On Thursday, we experienced a basic legs workout. Today, let’s focus on upper body, specifically, arms.
You don’t need a lot of weight to strengthen your arms. Push-ups, even on a bench, or against a wall can strengthen your pectorals. Of course, as you practice these exercises over time, they will get easier, and if you want to add weight or increase the difficulty and intensity, that is encouraged. As you progress and are ready.
Today’s workout is 7 exercises. You will do 3 sets of each exercise, resting a minute between each set. Complete all 3 sets of one exercise before moving onto the next set.
This workout is a long one. Take your time with it. This is where muscle growth and strength happens. By taking our time to do the exercises correctly, with good form, and deliberately focusing on our muscles as we work them.
Arms Day- 10×3
Warm up with a 5-10 minute cardio (burpees would be an EXCELLENT choice), then stretch out your arms and chest really well before diving into the workout (Bird Preening, Itchy Back Stretch, Gregg Cook-“Mobility god” Shoulder Exercise)

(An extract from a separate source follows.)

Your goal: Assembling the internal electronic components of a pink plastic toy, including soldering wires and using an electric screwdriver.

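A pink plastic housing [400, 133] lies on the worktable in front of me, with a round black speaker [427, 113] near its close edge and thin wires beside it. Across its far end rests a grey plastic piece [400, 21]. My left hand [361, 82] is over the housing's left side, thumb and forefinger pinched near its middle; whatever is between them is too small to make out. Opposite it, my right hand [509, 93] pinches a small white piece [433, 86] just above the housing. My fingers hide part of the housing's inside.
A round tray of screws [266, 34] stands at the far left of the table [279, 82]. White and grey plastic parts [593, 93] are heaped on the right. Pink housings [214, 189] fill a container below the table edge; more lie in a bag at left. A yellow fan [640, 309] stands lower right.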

Rest one minute between each set. Complete all 3 sets before moving to the next exercise.
3×10 Push-ups– to modify: do them on your knees, on a bench/counter incline (I was at this level for a LONG time after I injured my shoulder), or even against the wall. Stand about 2 feet away from the wall, keep your elbows close to your body and lower yourself to the wall, then push yourself away from the wall. When you get comfortable with that level, move to an incline, such as a bench, counter, table, or chair.
3×10 Bench Dips
3×10 Lion Push-ups
3×10 Condor Combos, each direction
3×10 Rising Tide Planks
3×10 Ostrich Push-ups
3×10 Skull-crushers: All right, I can’t find ANY videos or tutorials of doing skull-crushers without a barbell. Geez, people, use your imagination! The closest I have to a demonstration is my Zoo-Makers. At the end of a zoo-maker, you do a skull-crusher with the medicine ball. For this exercise, you may want a weight- it can be anything- a dumbbell, a medicine ball, a gallon of milk, your water bottle. But the most important component is keeping your elbows close to your head, and tightening your core while performing this exercise. Stand tall and hold the weight with both hands. Lift directly over your head with arms straight (this is the skull-crusher part- if you drop the weight, that is). Bending only your elbows, and keeping your elbows close to your head, bring the weight back behind your head, until your arms are at a 90 degree angle. Straighten your arms back to the overhead position. Don’t forget to breathe and keep your body in a straight neutral stance.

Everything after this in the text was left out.